Democratic Development

Notwithstanding recent gains in democratization in Georgia and Ukraine the CIS remains one of the least democratic regions in the world. Aside from Georgia and the Ukraine, the region has made no substantial progress toward democratization. In most states, providing political stability and the preservation of power take priority over democratic liberalization. Consequently, significant deficiencies of democratic transformation such as weak stateness, poor rule of law, weak mechanism of political and social integration, remain crucial problems of political development in the region.

Five political regimes in the CIS and Central Asia can be characterized as defective democracies: Armenia, Georgia, the Ukraine, Russia, Moldova and Mongolia. Within this group, Georgia and Ukraine now have a real chance to advance democratic consolidation. Mongolia is following this path slowly but steadily, but will continue to rely on massive external support due to the country’s economic vulnerability. Putin’s “guided democracy” is increasingly taking on the contours of an authoritarian system. In the region’s consolidated autocracies, too, there is an upsurge in authoritarian tendencies to control and exclude the opposition. Such tactics are used with rising frequency, in order to prevent contagion effects of the democratic revolutions in Georgia and the Ukraine.

Table 1: Quality of Democracy in the CIS/Mongolia

Defective Democracies

Highly Defective Democracies

Moderate Autocracies

Autocracies

Mongolia

Ukraine

Armenia

Georgia

Russia

Moldova

Kazakhstan

Kyrgyzstan

Belarus

Azerbaijan

Tajikistan

Uzbekistan

Turkmenistan

Note: The table follows the BTI data. The countries are listed according to their democracy scores.

In many area countries, the state’s monopoly on the use of force does not cover the entire national territory. States that are especially afflicted by ongoing secession conflicts are Georgia (South Ossetia, Abkhazia, Adzharia), Armenia and Azerbaijan (Nagorno Karabakh), Moldova (Transnistria) and Russia (Chechnya, but also increasingly in the entire Northern Caucasus). In Kyrgyzstan, the Akajev regime collapsed rapidly in March 2005 after nationwide protests. However, most observers were surprised at the speed with which the government lost control of the situation. This suggests that the erosion of the state’s monopoly on the use of force had actually begun much earlier and the regime was far more crippled than had been assumed by most external experts. After further erosion this year, consolidating the state’s monopoly on the use of force is one of the most crucial tasks of the new government.

Following President Saakashvili declaration, that his highest priority was restoring territorial integrity by reintegrating breakaway regions into Georgia the nation, the peaceful end to Abashidze’s rule in Adzharia raised hopes that the separatist conflicts with South Ossetia and Adzharia may also be settled. However, up to now these hopes have been dashed. Rather, the Georgian leadership’s efforts to stem smuggling and crime in the secessionist regions even led to a brief escalation of violence in South Ossetia. The close relationship between efforts to restore territorial integrity and the drive toward democratic consolidation of “core Georgia” by curbing corruption and regulating the informal economy speaks against a quick fix of these conflicts, as does the deeply-rooted mistrust against Georgia among the populations and leaders in the separatist republics.

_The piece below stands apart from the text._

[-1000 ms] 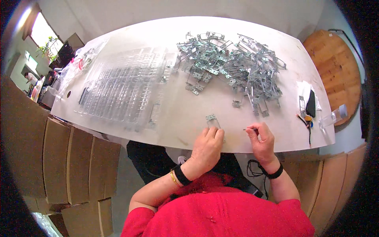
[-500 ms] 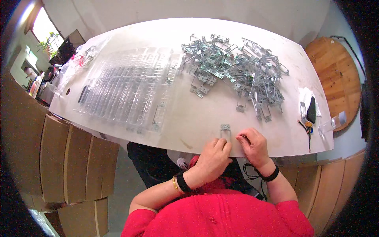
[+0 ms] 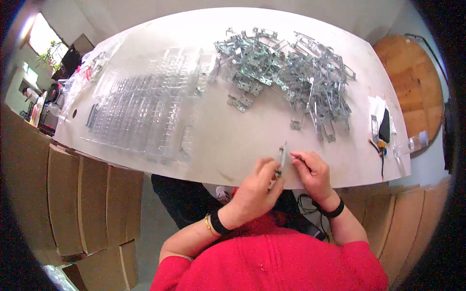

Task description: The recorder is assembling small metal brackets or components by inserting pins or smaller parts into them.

State- and nation-building continue to progress slowly in Tajikistan following its civil war (1992 to 1997). However, as in most other states of Central Asia and the Caucasus, the regionalist and particularistic clans and oligarchs continue to subvert the authority of the central government. Public administrations often do not function efficiently, and their ability to perform well is restricted by over-bureaucratization, endemic corruption, insufficient funding, and politicization of the bureaucracy by opposing political factions.

Elections are held regularly in all countries. However, during the review period the only elections that satisfied international standards and could be classified as largely free and fair, according to the reports of international election monitors, were those in Mongolia, Georgia, Moldova, and the second presidential run-off in Ukraine.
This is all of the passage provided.